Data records
......

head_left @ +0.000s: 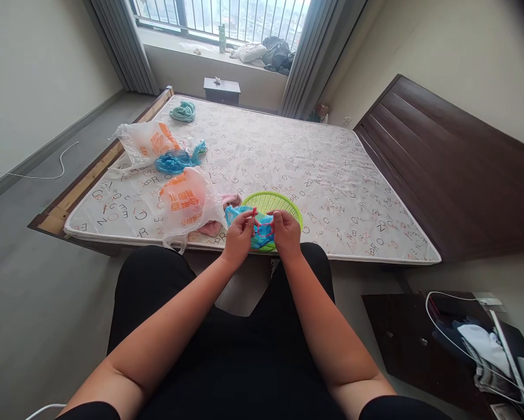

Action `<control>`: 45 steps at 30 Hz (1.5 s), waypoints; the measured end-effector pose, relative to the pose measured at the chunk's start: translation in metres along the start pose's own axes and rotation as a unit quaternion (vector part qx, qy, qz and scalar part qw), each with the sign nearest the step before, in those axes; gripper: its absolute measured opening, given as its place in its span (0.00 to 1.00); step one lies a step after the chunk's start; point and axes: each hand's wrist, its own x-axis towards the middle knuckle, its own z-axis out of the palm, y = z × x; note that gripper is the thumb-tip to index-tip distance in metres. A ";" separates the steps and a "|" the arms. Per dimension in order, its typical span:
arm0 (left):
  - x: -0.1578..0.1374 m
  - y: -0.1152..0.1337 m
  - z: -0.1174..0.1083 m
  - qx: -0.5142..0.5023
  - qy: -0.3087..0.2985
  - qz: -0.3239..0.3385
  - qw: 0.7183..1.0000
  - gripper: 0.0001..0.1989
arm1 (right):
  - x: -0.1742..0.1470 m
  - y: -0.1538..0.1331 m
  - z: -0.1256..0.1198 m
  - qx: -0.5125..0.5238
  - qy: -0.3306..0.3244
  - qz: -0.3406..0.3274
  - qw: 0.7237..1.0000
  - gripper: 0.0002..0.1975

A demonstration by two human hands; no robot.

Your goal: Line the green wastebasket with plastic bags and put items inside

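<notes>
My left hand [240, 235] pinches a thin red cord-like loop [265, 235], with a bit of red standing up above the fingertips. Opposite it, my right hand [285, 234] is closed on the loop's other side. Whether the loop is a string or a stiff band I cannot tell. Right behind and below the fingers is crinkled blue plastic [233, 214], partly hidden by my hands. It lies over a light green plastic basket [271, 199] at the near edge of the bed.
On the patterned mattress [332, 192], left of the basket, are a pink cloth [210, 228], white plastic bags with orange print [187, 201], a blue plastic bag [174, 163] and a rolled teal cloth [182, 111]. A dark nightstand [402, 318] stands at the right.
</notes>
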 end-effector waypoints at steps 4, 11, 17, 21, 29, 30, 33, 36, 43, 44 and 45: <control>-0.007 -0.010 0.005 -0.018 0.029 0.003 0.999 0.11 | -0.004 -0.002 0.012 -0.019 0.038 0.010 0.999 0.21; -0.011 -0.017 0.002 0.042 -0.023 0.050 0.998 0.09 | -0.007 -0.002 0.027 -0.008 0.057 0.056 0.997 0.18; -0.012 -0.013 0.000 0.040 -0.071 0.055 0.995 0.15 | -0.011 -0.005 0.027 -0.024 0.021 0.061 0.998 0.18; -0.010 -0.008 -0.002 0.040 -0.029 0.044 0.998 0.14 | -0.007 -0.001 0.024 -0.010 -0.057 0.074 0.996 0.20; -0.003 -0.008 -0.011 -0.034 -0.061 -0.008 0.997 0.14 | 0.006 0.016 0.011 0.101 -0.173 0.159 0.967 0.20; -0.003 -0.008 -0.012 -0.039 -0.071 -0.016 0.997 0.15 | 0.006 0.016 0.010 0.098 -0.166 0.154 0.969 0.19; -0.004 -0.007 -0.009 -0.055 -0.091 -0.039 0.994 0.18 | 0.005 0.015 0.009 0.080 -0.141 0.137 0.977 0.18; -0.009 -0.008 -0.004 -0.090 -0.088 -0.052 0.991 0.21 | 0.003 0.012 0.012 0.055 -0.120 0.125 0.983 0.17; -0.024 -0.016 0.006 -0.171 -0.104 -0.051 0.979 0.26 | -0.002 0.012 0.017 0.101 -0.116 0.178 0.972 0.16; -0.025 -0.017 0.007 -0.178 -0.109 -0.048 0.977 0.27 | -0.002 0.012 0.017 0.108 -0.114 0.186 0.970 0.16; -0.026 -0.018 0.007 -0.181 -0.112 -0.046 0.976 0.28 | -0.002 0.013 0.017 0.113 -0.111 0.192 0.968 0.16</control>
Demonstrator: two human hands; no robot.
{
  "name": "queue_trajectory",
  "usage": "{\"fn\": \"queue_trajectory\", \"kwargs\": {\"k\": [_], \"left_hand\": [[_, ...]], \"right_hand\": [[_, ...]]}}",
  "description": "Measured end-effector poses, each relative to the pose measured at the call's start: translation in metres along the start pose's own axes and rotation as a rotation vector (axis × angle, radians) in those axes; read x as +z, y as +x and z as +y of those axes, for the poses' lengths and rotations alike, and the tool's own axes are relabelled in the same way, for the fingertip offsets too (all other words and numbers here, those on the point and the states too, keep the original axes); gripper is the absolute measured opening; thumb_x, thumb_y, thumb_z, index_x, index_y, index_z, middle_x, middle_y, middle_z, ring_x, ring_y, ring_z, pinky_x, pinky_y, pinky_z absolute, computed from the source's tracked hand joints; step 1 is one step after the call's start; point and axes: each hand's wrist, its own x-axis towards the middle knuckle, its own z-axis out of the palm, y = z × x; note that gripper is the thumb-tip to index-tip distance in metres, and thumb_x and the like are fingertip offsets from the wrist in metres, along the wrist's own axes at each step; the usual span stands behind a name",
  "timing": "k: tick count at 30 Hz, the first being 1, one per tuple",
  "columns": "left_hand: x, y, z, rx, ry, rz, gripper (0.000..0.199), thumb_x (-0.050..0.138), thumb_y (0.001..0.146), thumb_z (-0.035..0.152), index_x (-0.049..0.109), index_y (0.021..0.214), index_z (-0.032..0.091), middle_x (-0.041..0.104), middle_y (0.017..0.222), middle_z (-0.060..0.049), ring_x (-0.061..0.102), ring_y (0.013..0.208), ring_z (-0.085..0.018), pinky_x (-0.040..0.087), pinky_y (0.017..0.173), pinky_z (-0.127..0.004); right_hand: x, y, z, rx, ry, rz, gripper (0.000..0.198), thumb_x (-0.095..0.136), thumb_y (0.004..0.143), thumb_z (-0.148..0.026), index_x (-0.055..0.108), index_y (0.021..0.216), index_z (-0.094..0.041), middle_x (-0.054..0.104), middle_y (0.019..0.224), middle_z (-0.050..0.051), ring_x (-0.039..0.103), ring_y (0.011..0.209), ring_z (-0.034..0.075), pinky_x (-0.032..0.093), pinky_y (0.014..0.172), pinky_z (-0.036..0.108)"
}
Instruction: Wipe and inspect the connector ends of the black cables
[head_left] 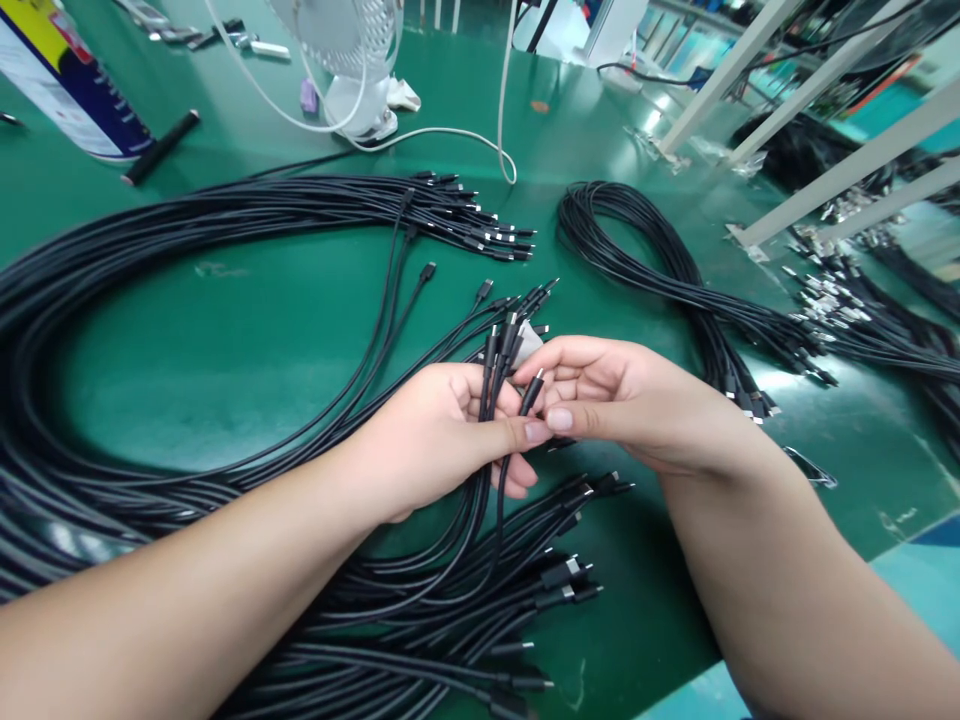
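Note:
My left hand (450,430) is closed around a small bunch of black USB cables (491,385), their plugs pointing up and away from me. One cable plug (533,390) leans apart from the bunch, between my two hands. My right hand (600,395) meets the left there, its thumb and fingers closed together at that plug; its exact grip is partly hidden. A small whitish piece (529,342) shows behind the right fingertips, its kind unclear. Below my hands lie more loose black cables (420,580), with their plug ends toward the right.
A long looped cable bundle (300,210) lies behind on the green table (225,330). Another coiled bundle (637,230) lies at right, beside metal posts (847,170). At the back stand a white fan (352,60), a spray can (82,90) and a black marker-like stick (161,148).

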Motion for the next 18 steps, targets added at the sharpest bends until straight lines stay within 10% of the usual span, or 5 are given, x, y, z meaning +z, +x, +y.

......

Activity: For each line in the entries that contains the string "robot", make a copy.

Answer to the exercise:
A demonstration by two human hands; no robot.
Demonstrator: two human hands; no robot.

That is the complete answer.